» WHAT YOU SHOULD DO
In the records that come next, find every line with "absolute". Return those lines.

» INFORMATION PROVIDED

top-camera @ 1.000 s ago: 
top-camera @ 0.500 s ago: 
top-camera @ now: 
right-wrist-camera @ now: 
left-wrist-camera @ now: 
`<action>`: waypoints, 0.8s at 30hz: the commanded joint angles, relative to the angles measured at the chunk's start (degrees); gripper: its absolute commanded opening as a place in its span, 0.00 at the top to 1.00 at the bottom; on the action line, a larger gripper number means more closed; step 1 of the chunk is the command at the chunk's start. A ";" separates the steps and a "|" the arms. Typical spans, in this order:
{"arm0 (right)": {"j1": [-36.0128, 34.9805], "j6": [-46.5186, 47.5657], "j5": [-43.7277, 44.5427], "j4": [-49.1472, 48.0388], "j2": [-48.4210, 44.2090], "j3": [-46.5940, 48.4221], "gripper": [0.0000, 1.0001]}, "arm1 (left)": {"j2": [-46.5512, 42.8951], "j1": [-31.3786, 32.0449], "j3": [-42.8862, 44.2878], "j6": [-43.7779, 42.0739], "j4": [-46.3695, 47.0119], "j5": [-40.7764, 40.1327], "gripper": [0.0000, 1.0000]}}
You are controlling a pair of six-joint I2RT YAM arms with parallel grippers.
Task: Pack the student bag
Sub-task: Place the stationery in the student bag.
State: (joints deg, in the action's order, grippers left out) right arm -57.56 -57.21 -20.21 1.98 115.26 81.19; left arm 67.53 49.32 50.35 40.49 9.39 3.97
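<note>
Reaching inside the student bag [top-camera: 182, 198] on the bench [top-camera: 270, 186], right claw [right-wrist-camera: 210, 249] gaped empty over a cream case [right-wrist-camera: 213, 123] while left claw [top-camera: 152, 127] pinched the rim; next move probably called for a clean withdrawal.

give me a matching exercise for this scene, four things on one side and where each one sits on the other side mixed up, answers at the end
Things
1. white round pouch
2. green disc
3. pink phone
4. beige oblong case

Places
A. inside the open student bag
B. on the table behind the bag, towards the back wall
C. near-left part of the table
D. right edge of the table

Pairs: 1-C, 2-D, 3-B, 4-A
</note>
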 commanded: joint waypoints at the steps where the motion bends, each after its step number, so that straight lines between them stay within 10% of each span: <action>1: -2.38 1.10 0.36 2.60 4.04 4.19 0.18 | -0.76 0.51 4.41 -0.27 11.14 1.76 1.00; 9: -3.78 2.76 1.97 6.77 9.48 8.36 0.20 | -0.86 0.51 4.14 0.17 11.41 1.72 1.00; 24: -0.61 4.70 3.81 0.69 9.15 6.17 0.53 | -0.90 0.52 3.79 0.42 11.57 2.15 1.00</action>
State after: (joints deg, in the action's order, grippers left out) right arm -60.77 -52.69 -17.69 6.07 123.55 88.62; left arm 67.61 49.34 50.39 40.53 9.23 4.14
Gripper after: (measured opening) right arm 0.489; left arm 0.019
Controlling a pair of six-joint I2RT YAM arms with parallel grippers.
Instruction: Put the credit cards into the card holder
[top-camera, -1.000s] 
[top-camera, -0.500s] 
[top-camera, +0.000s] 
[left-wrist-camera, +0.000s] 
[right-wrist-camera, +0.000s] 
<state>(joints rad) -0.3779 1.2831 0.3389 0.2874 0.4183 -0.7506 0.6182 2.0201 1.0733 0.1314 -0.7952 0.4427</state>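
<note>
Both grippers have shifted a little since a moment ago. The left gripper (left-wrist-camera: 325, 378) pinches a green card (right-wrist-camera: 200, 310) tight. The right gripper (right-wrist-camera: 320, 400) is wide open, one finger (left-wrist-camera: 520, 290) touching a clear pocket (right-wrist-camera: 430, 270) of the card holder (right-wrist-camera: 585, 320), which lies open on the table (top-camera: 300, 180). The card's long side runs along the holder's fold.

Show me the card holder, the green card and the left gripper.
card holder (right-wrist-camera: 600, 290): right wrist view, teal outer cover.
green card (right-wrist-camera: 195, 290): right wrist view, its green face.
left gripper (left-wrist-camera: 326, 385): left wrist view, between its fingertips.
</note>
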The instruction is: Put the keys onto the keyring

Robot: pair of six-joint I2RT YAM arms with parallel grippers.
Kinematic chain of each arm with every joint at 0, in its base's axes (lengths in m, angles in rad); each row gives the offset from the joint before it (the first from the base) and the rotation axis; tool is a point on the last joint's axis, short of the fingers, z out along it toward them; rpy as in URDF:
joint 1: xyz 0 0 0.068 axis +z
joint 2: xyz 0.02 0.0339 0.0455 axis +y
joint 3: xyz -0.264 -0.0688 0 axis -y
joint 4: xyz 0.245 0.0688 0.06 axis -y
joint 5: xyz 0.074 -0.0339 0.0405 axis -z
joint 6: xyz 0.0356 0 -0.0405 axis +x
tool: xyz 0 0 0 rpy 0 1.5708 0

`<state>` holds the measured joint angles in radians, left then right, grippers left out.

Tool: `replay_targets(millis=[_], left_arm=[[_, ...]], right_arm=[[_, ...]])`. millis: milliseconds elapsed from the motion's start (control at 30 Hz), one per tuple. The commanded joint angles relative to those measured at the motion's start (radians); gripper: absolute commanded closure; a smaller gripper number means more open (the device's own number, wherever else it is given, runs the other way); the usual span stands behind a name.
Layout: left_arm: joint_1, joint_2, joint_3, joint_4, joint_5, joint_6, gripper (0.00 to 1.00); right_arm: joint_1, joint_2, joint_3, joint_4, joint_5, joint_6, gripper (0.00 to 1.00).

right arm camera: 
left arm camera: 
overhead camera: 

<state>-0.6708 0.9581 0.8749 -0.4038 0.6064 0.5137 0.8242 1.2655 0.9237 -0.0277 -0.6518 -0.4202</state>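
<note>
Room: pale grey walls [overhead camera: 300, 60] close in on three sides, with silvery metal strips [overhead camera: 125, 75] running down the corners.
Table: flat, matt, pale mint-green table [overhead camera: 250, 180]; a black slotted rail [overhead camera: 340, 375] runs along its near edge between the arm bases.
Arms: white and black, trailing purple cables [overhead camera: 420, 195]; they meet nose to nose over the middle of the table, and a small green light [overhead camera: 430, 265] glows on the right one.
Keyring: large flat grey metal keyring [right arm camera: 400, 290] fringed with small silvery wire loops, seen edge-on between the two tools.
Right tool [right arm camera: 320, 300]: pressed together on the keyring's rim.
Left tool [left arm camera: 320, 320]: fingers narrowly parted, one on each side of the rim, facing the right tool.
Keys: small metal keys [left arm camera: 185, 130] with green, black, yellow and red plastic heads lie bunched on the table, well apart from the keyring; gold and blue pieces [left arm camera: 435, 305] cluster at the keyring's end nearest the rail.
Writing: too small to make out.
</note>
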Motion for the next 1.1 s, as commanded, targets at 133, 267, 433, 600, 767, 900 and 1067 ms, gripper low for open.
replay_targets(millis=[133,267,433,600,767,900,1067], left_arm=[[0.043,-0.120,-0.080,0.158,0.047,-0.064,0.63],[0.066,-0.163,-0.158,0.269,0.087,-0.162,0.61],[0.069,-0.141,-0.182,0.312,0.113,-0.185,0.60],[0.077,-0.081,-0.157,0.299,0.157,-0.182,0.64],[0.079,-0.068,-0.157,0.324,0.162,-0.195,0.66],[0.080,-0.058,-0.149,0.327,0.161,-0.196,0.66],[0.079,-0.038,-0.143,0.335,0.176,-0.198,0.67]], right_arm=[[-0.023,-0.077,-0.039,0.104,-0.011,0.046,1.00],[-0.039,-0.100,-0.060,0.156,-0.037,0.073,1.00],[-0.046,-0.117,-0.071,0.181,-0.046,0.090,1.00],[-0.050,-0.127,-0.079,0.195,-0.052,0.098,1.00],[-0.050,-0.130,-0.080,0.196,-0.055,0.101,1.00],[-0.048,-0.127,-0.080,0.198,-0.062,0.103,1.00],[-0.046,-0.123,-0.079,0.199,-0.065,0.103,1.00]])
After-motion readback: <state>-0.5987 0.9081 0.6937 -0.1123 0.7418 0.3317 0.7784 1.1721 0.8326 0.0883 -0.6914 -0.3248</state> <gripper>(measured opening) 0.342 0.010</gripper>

» RESPONSE BELOW
`<action>`: waypoints, 0.8s at 30hz: the commanded joint angles, relative to the angles measured at the chunk's start (degrees); gripper: its absolute commanded opening as a place in its span, 0.00 at the top to 1.00 at the bottom; on the action line, a larger gripper number means more closed; step 1 of the chunk is the command at the chunk's start. A ";" separates the steps and a "|" the arms. Typical spans, in this order:
Tool: `replay_targets(millis=[_], left_arm=[[_, ...]], right_arm=[[_, ...]])`. millis: milliseconds elapsed from the motion's start (control at 30 Hz), one per tuple. The commanded joint angles relative to those measured at the motion's start (radians); gripper: absolute commanded closure; a smaller gripper number means more open (the device's own number, wherever else it is given, runs the other way); the usual span stands behind a name.

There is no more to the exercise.